Bupati juga mengimbau kepada seluruh pihak yang terlibat dalam dunia pendidikan untuk bahu-membahu menghentikan perundungan di lingkungan sekolah.
"Stop bullying. Tidak boleh ada lagi perundungan di sekolah. Sekolah harus jadi tempat yang nyaman bagi anak-anak kita untuk belajar," ucap Ipuk.
Menurut ia, persoalan anak putus sekolah ternyata tidak hanya berkutat soal biaya, namun ada banyak faktor lainnya yang bisa membuat seorang pelajar enggan untuk melanjutkan pendidikannya.
Ipuk mencontohkan, seorang siswi inisial ML yang berasal dari Desa Watukebo, Kecamatan Blimbingsari, memutuskan tak lagi sekolah dalam dua bulan terakhir karena tak percaya diri kerap menjadi korban perundungan oleh teman-temannya.
Baca juga: 72 ribu warga Banyuwangi sudah terima bansos sembako dan PKH
Kondisi ekonomi keluarganya yang terhitung pra sejahtera itu, juga membuatnya minder. Lebih-lebih dengan kondisi kedua orang tuanya yang mengalami sakit.
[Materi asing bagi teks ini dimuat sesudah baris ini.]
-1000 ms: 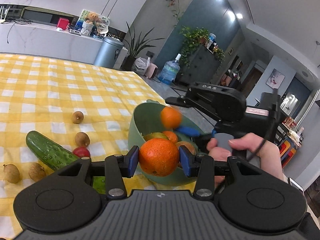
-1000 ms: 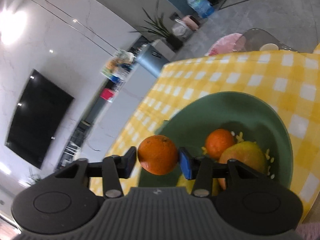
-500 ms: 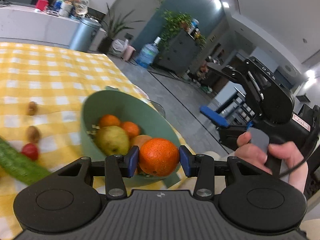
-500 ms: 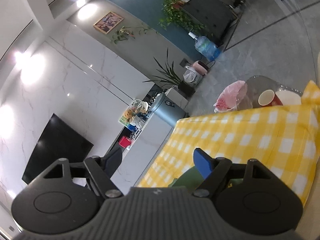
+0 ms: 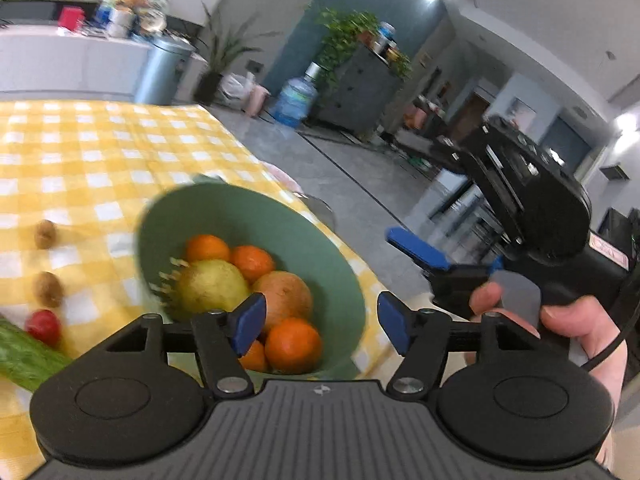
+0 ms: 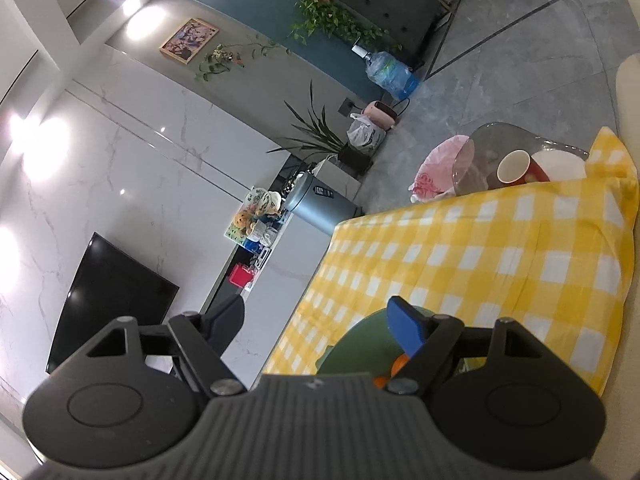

Perpaduan dua hal tersebut, menyebabkannya tak memiliki kepercayaan diri di sekolahnya.
Ipuk memotivasi ML untuk terus bersekolah dan perundungan yang diterimanya tidak boleh merenggut masa depannya.
"Kalau ada yang nge-bully lagi, laporkan ke guru. Jangan takut," kata Ipuk.
Pemkab Banyuwangi, katanya, juga menyiapkan beragam program pembiayaan pendidikan guna membantu meringankan beban pendidikan. Mulai dari beasiswa kuliah, uang saku dan bantuan transportasi tiap hari untuk pelajar, hingga bantuan biaya hidup untuk pelajar rentan putus sekolah.
Untuk program uang saku, di mana pelajar SD mendapatkan Rp10.000 per hari, SMP Rp15.000 per hari, dan SMA Rp20.000 per hari. Demikian pula bantuan uang transportasi, para pelajar SD mendapatkan Rp10.000 per hari, SMP Rp15.000 per hari, dan SMA Rp20.000 per hari.
"Ini untuk menstimulus anak-anak agar tetap mau sekolah. Terkadang, meskipun biaya pendidikannya telah ditanggung, mereka tetap enggan ke sekolah karena selama di sekolah tidak punya uang saku. Sehingga mereka sulit bersosialisasi dengan teman-temannya. Malu, minder dan kemudian tidak mau sekolah," kata Ipuk.